We know 40 million people are unemployed in the United States.

Forty. Million. People.

We Miss Hanging Out With The Grandkids.

We know simplicity, once enacted, made a difference.

Social distancing, masks, and good hygiene flattened the curve.

We know essential workers in a community are ordinary people, doing ordinary jobs.

We know, if we choose to adjust priorities, hope exists to renew our troubled planet.

*****

The wonders of our rivers and forests and wildlife carry on, unaffected by the crisis of disease. The human community, however, restricted activities to protect themselves from contagion. Now, with the relaxation of those controls, what consequences will the latest new normals deliver?

Answers elude us about things such as whether public schools can open next fall. Then, there’s the renewed permission to be going out and mingling with one another. It’s like a blind date with mortality. You hope to be lucky.

I wait. Time goes by. There will never be no risk. But continuing with safe behaviors will increase your luck. 

Deserted Streets, Empty Spaces

The Ruddy Duck on Oak Street, with some good advice.

In the early spring in this year of the pandemic we live in a house on a street that divides the city from the county. The trees in the fruit orchards nearby are past peak blossom and west winds scatter their petals onto the pavement. Strangers walk by the house, in groups of two or three or alone. Some wear masks, some don’t. The roads are quiet as families shelter in place and many are out of work and few cars drive by.

Downtown, some retail businesses operate a version of what was once a normal schedule. They restrict access to limit exposure for customers and staff. Hotels are closed to deter tourists. Restaurants provide takeout meals only, which further discourages outsiders. Deserted streets and empty spaces prevail.

In my garden, I plant petunias and nasturtiums in the sunshine. Coleus plants go where indirect light filters through the overhanging branches of trees. Birds chatter and sing and bathe in a concrete trough, oblivious to the worries of us humans.

Portway at midday.

At the hospital, which I visit twice a month to treat my cancer, everyone must wear masks. Nurses, in the infusatorium, move among us like bees attending a hive. They set IVs, adjust the flow of chemo drips, and take vitals. 

The coronavirus has yet to deplete the hospital’s resources. Gloves, masks, face shields and paper gowns seem plentiful. These protective measures minimize the dangers. True safe distancing, however, is an illusion one accepts in order to continue treatment against the more visible foe of a malignancy.

As of the 26th of April, our town has just five confirmed cases of the disease. No one has died and none of the five are hospitalized. The air is clean to breathe, the colors of spring bright, yet concern about the future mars the improving weather.

Mike’s Ice Cream, normally a hub of activity.

In the last month, global deaths from the coronavirus occurred at a rate of 50,000 every eight days. The elderly carry the load of this mortality. Paeans to beloved grandparents pepper human interest stories in the media.
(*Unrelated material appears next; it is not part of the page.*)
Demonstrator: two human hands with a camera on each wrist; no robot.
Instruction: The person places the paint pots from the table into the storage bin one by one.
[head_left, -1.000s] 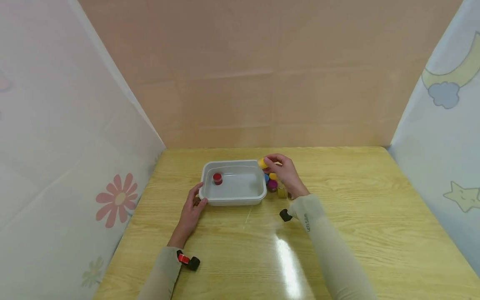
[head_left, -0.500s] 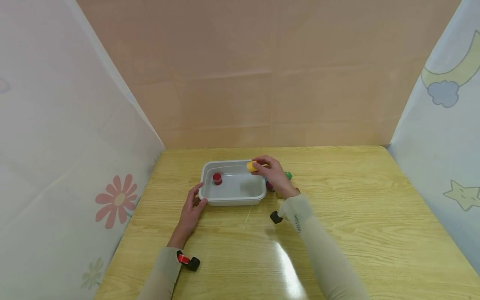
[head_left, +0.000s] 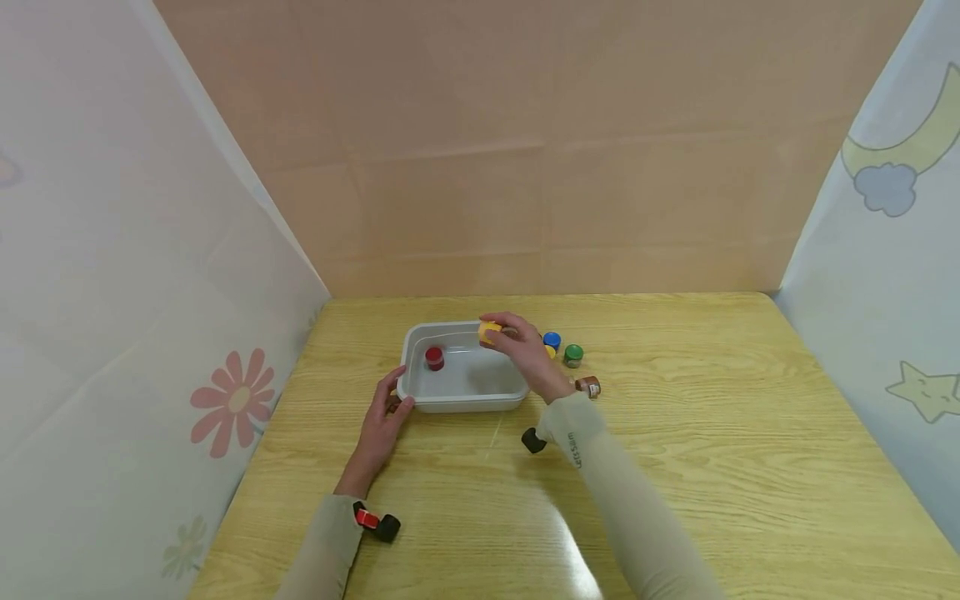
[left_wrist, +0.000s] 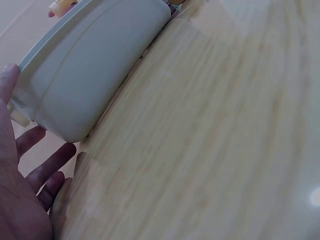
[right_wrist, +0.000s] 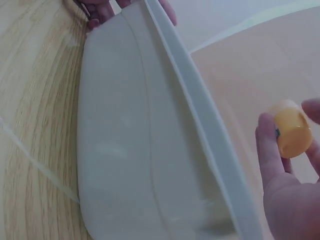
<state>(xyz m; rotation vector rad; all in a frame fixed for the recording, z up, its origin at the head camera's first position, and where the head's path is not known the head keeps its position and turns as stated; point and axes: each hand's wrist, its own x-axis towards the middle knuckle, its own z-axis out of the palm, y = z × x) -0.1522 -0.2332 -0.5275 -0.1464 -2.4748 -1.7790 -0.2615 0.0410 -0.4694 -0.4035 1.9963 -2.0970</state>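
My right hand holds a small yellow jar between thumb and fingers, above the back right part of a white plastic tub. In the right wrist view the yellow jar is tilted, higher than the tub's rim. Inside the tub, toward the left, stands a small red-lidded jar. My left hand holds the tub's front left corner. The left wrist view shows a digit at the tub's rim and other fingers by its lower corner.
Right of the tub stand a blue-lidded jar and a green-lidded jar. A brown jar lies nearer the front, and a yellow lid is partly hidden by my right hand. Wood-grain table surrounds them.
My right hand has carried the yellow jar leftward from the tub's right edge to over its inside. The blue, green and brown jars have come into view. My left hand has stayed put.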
Many die alone, in the twilight of their lives, absent the providence of human touch and the presence of loved ones.

Illness and death aren’t the only factors in the equation that defines our current hardship. Restrictions on movements and livelihoods can lead to isolation. For many, financial ruin is a reality. Everyone feels the weight of an uncertainty that goes on and on and on. Bailout checks signed by an empathy challenged president won’t soothe the anguish. Weeks become months, and a sticky cobweb of contagion adheres to our consciousness.

We all want something settled and predictable to counter the chaos caused by Covid-19. Patience is our ally. Hanging in there is good advice.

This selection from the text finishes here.